The first time I heard ‘The Big Bopper’ sing this song, I was lost in utter admiration. Within the short space of a year, along with American rock and roll musicians Buddy Holly and Ritchie Valens, ‘The Big Bopper’ was killed in a plane crash near Clear Lake, Iowa, together with pilot Roger Peterson on February 3rd, 1959.

I dedicate my song today to my Facebook friends Barbara and Lewis Howcroft from Guiseley, near Leeds.

I started going to rock and roll nights outs in Batley with my sister Mary and her partner Richard after my marital separation and divorce. I thoroughly enjoyed my nights out on the Rock and Roll scene again after a gap of almost fifty years when I first learned to bop. When I met Sheila in 2010, although Sheila didn’t bop at the time, because she realised that dancing had always been an important part of my life’s pleasures, she took up bopping.

For over two years, we attended the Rock and Roll Club in Batley every Wednesday night. Unfortunately, my bopping days came to an abrupt halt after I developed a terminal blood cancer in early 2013. My leukemia depleted me of my energy after receiving two nine-months courses of chemotherapy, along with leaving me without any effective immune system. I could no longer mingle in crowds without severely risking my health and even endangering my life. Merely coming into contact with anyone with a cold would give me instant pneumonia and even the slightest of bugs could kill me off. For the first five years of my illness, nine months of each year was spent by me in hospital, in my sick bed or confined to the inside of my house, and on a couple of occasions, I was close to death.

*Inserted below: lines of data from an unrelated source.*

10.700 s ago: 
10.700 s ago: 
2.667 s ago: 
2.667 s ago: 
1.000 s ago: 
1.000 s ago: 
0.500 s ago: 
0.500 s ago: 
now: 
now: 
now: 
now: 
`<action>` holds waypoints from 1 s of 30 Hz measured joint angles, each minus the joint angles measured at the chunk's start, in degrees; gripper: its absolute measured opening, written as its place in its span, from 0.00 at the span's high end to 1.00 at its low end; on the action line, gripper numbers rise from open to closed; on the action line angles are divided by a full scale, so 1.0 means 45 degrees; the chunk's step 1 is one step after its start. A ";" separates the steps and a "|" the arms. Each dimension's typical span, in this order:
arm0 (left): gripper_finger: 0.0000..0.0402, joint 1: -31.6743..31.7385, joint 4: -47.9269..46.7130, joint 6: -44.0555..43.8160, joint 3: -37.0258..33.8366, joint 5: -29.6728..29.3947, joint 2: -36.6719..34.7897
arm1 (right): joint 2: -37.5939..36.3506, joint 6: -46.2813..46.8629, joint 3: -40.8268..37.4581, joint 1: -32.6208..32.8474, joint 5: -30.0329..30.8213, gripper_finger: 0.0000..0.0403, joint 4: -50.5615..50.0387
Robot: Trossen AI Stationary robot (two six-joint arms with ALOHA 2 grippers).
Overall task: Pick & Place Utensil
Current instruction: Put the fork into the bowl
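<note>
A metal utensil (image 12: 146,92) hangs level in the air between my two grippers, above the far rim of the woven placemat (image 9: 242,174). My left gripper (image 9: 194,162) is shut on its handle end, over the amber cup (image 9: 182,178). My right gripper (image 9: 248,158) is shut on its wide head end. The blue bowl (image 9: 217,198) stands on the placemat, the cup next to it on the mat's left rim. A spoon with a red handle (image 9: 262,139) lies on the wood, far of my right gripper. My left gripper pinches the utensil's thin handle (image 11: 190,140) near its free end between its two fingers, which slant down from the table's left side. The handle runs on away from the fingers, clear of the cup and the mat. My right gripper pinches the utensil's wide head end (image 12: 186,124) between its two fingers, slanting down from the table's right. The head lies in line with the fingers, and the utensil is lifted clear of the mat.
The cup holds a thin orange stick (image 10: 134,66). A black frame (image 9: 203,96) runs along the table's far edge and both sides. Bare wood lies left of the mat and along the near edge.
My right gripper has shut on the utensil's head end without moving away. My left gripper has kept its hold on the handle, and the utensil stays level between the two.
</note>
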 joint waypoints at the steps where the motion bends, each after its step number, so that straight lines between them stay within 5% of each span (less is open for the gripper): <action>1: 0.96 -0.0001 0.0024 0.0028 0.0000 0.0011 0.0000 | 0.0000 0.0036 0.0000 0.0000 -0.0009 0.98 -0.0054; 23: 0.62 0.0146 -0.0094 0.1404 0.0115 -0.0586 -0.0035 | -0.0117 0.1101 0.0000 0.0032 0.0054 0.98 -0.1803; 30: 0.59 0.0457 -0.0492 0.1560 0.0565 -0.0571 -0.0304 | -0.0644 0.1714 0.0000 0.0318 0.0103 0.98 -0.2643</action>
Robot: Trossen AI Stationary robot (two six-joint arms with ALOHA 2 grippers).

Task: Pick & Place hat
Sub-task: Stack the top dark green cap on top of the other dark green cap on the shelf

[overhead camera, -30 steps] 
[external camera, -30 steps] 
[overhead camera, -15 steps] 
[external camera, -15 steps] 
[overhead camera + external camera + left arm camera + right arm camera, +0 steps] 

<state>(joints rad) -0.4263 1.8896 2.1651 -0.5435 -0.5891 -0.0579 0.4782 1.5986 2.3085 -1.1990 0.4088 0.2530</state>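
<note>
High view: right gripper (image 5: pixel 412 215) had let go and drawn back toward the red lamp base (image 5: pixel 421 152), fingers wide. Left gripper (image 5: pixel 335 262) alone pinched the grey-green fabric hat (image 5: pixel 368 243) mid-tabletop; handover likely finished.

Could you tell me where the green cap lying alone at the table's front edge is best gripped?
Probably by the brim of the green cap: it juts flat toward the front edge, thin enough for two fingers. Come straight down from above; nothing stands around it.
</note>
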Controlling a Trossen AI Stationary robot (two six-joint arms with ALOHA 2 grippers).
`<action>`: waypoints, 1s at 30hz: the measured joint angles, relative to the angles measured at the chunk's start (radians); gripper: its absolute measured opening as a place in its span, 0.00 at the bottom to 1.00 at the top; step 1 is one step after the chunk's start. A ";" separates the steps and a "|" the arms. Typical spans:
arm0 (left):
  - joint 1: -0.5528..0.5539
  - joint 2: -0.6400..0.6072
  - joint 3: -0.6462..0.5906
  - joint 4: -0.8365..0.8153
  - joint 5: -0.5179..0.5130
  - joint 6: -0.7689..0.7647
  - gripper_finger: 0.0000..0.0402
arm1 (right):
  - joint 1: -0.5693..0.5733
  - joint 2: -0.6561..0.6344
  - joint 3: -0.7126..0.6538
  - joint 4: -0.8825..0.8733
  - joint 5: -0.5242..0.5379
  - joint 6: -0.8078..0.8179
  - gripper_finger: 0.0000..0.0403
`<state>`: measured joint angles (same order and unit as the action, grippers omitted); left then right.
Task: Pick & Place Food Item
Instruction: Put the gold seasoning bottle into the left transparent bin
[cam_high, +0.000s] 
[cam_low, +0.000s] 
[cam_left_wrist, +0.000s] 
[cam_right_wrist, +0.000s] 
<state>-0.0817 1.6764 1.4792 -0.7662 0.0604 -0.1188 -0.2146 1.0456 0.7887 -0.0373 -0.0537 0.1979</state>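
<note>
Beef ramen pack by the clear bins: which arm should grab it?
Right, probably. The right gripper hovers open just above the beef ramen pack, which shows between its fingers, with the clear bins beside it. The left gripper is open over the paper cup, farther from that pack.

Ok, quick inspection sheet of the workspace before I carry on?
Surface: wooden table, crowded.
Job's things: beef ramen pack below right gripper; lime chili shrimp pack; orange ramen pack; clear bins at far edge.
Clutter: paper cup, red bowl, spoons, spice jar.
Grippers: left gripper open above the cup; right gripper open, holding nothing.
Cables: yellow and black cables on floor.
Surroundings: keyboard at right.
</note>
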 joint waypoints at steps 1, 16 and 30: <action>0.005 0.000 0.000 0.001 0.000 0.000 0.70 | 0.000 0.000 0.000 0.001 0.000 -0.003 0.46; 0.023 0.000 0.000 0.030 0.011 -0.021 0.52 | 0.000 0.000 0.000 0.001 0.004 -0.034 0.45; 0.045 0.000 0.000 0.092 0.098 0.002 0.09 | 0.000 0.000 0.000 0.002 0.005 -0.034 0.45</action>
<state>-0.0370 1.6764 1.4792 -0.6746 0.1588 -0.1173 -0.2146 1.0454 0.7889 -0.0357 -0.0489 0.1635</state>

We will never forget how our Mary’s friends, Barbara and Lewis Howcroft, instantly welcomed us into their circle when we started attending the Batley Rock and Roll Club, and we became good friends. Rock and rollers are the friendliest of people and it is an unwritten rule that all newcomers to the scene are made welcome by all.

Every decent rock and roller love to dance with the best boppers on the dance floor, and I would often dance with Barbara, who was a right little mover. She is a woman whose agility and quickness of foot belies her age and grandmother status. Barbara could turn on a sixpence faster than any spinning top I ever saw and make whoever bopped with her look a far better dancer than they actually were.

Her husband, Lewis, is a gentleman in every respect. Indeed, he is the very last type of refined person who one might expect to see in the full rock and roll regalia of the 1960s. There was nothing garish about his rock and roll dress and teddy boy suits, which were purchased from the most expensive of bespoke tailors and cut from the finest cloth with taste and style.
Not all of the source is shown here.